Activity. Print nothing except the lines of the listing below from the line with "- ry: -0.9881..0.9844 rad" to the line with "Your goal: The", each exactly as written, both ends included.

# # # # # # #

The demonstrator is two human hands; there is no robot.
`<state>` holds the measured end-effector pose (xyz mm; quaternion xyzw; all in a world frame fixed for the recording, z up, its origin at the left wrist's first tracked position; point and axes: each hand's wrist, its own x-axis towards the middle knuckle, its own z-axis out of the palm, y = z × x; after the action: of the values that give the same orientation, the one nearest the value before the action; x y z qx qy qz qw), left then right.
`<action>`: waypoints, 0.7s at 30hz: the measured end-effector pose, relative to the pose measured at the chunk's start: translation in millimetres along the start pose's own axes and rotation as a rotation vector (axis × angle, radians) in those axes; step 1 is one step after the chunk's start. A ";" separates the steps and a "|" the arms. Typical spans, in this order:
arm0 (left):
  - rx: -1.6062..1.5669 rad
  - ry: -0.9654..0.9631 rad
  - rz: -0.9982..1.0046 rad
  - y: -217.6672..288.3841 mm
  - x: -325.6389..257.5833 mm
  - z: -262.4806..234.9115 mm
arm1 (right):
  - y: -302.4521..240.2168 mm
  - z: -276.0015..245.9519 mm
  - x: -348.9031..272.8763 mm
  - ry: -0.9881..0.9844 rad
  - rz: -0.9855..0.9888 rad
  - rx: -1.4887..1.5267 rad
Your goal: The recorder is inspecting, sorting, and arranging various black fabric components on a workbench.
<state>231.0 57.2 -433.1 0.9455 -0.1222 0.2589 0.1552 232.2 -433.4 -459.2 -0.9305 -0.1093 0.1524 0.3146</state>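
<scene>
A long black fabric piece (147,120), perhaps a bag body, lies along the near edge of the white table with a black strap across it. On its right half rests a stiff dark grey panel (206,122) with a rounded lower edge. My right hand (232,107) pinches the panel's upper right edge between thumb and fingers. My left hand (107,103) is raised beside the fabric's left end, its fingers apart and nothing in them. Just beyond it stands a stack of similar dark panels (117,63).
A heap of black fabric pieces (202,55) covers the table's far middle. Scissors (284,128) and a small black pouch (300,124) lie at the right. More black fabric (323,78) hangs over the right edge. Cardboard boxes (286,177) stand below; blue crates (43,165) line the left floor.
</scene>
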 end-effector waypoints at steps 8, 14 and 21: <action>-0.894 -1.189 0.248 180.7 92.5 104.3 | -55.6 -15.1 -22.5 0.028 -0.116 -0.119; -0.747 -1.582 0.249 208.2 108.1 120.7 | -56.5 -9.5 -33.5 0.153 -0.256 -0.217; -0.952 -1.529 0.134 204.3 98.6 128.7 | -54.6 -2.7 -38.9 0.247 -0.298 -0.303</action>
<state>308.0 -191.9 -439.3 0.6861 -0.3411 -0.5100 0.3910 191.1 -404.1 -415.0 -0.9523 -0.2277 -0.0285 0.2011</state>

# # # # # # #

Written solution.
  - ry: -0.9881..0.9844 rad
  - rz: -0.9855..0.9888 rad
  - rx: -1.4887..1.5267 rad
Your goal: The recorder is inspecting, sorting, and arranging various black fabric components on a workbench.

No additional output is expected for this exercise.